### [Description of the task]
Every single entry must be reproduced precisely.
○ ○ ○
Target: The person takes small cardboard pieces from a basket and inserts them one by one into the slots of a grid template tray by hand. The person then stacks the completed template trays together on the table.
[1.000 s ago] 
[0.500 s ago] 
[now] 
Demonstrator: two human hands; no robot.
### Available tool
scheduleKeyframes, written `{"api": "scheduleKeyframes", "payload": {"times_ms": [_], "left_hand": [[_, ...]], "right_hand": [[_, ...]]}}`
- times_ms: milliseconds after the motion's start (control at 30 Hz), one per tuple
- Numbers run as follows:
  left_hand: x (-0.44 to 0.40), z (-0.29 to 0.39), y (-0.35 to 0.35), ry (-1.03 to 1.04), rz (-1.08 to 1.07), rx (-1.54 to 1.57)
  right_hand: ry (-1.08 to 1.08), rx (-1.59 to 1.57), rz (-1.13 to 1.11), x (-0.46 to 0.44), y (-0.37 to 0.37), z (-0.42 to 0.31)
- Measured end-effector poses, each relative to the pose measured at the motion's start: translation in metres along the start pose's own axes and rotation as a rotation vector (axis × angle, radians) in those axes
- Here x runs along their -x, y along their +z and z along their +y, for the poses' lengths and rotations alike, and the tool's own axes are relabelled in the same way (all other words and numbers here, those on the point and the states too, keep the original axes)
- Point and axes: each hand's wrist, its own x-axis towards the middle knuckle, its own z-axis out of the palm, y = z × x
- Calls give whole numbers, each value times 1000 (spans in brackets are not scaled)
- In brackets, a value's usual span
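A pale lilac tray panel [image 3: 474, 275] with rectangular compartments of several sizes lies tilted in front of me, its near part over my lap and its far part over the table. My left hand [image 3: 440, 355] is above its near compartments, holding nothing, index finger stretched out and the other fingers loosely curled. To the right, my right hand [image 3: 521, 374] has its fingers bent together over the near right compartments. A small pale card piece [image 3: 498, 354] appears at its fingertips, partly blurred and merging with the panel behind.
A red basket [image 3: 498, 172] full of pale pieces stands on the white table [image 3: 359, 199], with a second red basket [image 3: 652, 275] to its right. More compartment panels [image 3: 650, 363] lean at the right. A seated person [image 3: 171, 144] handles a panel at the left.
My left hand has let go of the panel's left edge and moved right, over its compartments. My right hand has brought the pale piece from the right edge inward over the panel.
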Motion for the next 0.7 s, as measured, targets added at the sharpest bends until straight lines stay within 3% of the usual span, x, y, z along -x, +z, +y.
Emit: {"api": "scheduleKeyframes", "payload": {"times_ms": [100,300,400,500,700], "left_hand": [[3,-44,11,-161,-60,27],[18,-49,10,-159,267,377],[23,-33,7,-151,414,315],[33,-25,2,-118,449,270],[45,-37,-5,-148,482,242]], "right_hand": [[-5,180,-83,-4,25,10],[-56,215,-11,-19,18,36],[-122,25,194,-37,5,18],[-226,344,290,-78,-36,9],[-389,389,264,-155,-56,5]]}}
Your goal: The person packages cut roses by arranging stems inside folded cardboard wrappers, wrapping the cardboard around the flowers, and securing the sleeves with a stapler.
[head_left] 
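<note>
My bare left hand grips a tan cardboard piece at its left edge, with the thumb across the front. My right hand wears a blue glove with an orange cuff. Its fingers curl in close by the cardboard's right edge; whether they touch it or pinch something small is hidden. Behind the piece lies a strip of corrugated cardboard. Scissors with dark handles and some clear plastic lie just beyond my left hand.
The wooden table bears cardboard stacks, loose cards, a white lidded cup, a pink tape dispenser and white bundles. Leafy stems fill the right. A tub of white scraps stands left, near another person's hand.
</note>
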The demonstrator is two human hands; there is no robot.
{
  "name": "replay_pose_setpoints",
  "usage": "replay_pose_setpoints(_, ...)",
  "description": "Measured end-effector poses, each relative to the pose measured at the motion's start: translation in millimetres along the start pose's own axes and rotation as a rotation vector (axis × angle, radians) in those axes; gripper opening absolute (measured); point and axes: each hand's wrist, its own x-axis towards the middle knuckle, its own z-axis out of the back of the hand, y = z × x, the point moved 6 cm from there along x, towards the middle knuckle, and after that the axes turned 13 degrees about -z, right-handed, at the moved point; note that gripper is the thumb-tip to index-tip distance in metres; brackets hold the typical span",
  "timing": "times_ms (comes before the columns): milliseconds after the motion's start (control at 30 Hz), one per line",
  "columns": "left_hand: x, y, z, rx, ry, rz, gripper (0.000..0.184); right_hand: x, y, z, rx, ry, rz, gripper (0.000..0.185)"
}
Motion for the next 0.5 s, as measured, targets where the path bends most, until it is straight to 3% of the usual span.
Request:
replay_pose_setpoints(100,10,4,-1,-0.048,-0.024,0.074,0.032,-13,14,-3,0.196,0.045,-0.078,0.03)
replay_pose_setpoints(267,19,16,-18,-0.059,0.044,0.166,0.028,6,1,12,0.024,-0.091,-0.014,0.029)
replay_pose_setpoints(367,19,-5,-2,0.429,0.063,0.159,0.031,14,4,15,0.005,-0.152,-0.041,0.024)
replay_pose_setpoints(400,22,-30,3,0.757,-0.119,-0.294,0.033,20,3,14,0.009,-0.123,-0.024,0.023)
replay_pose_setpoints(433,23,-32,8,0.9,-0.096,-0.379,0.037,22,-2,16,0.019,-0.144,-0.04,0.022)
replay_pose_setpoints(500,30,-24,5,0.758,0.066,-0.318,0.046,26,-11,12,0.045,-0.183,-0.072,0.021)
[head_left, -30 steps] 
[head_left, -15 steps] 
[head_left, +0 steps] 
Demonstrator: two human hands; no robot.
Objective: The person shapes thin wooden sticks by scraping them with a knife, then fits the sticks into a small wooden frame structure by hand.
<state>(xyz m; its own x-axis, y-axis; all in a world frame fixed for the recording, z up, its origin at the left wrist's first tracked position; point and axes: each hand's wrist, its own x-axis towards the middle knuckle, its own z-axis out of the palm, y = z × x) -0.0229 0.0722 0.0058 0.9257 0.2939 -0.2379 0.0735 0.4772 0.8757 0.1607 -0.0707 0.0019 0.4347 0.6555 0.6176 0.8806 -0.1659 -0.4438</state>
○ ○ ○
### [Answer area]
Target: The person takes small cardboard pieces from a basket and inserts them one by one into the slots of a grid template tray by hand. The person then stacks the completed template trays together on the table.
[1.000 s ago] 
[0.500 s ago] 
[now] 
Demonstrator: two human hands; no robot.
### Available tool
scheduleKeyframes, written `{"api": "scheduleKeyframes", "payload": {"times_ms": [_], "left_hand": [[_, ...]], "right_hand": [[_, ...]]}}`
- times_ms: milliseconds after the motion's start (control at 30 Hz), one per tuple
- Numbers run as follows:
  left_hand: x (-0.44 to 0.40), z (-0.29 to 0.39), y (-0.35 to 0.35), ry (-1.03 to 1.04), rz (-1.08 to 1.07), rx (-1.54 to 1.57)
  right_hand: ry (-1.08 to 1.08), rx (-1.59 to 1.57), rz (-1.13 to 1.11), x (-0.46 to 0.44), y (-0.37 to 0.37), z (-0.42 to 0.31)
- Measured end-effector poses, each relative to the pose measured at the motion's start: translation in metres along the start pose's own axes and rotation as a rotation vector (axis × angle, radians) in those axes
- Here x runs along their -x, y along their +z and z along their +y, for the poses' lengths and rotations alike, and the tool's own axes are relabelled in the same way (all other words and numbers here, those on the point and the states too, keep the original axes)
- Point and axes: each hand's wrist, its own x-axis towards the middle knuckle, its own z-axis out of the palm, y = z × x
- Calls give whole numbers, each value times 1000 (spans in brackets are not scaled)
- In brackets, a value's usual span
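A pale lilac tray panel [image 3: 474, 275] with rectangular compartments of several sizes lies tilted in front of me, its near part over my lap and its far part over the table. My left hand [image 3: 440, 355] is above its near compartments, holding nothing, index finger stretched out and the other fingers loosely curled. To the right, my right hand [image 3: 521, 374] has its fingers bent together over the near right compartments. A small pale card piece [image 3: 498, 354] appears at its fingertips, partly blurred and merging with the panel behind.
A red basket [image 3: 498, 172] full of pale pieces stands on the white table [image 3: 359, 199], with a second red basket [image 3: 652, 275] to its right. More compartment panels [image 3: 650, 363] lean at the right. A seated person [image 3: 171, 144] handles a panel at the left.
My left hand has let go of the panel's left edge and moved right, over its compartments. My right hand has brought the pale piece from the right edge inward over the panel.
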Motion for the next 0.7 s, as measured, targets added at the sharpest bends until straight lines stay within 3% of the usual span, x, y, z along -x, +z, +y.
Emit: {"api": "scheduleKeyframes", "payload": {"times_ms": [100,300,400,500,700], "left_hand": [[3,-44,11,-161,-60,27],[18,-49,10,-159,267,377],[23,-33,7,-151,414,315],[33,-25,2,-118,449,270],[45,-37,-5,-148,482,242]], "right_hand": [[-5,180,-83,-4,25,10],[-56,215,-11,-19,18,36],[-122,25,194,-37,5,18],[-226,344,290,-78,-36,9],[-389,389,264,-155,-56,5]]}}
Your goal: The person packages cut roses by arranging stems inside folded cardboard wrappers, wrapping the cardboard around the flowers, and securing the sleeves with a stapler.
[head_left] 
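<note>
My bare left hand grips a tan cardboard piece at its left edge, with the thumb across the front. My right hand wears a blue glove with an orange cuff. Its fingers curl in close by the cardboard's right edge; whether they touch it or pinch something small is hidden. Behind the piece lies a strip of corrugated cardboard. Scissors with dark handles and some clear plastic lie just beyond my left hand.
The wooden table bears cardboard stacks, loose cards, a white lidded cup, a pink tape dispenser and white bundles. Leafy stems fill the right. A tub of white scraps stands left, near another person's hand.
</note>
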The demonstrator is two human hands; there is no robot.
{
  "name": "replay_pose_setpoints",
  "usage": "replay_pose_setpoints(_, ...)",
  "description": "Measured end-effector poses, each relative to the pose measured at the motion's start: translation in millimetres along the start pose's own axes and rotation as a rotation vector (axis × angle, radians) in those axes; gripper opening absolute (measured); point and axes: each hand's wrist, its own x-axis towards the middle knuckle, its own z-axis out of the back of the hand, y = z × x, the point moved 6 cm from there along x, towards the middle knuckle, and after that the axes turned 13 degrees about -z, right-handed, at the moved point; note that gripper is the thumb-tip to index-tip distance in metres; brackets hold the typical span",
  "timing": "times_ms (comes before the columns): milliseconds after the motion's start (control at 30 Hz), one per line",
  "columns": "left_hand: x, y, z, rx, ry, rz, gripper (0.000..0.184); right_hand: x, y, z, rx, ry, rz, gripper (0.000..0.185)"
}
Motion for the next 0.5 s, as measured, targets where the path bends most, until it is straight to 3% of the usual span.
Request:
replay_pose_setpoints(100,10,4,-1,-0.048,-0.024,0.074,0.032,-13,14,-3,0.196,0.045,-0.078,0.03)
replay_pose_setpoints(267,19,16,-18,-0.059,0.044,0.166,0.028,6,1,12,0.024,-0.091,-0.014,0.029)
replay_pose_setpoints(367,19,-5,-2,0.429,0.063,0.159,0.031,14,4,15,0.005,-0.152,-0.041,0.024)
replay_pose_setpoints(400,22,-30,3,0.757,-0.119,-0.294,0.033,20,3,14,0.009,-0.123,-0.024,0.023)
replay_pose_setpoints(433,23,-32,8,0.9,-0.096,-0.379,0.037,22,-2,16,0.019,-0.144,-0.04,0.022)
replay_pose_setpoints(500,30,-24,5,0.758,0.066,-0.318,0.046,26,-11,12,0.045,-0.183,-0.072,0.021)
[head_left, -30 steps] 
[head_left, -15 steps] 
[head_left, +0 steps] 
Demonstrator: two human hands; no robot.
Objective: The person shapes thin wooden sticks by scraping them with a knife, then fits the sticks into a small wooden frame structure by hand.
<state>(xyz m; its own x-axis, y-axis; all in a world frame fixed for the recording, z up, its origin at the left wrist's first tracked position; point and axes: each hand's wrist, its own x-axis towards the middle knuckle, its own z-axis out of the palm, y = z × x) -0.0229 0.0722 0.0058 0.9257 0.2939 -0.2379 0.0735 0.4772 0.8757 0.1607 -0.0707 0.0019 0.4347 0.6555 0.6176 0.8806 -0.1659 -0.4438</state>

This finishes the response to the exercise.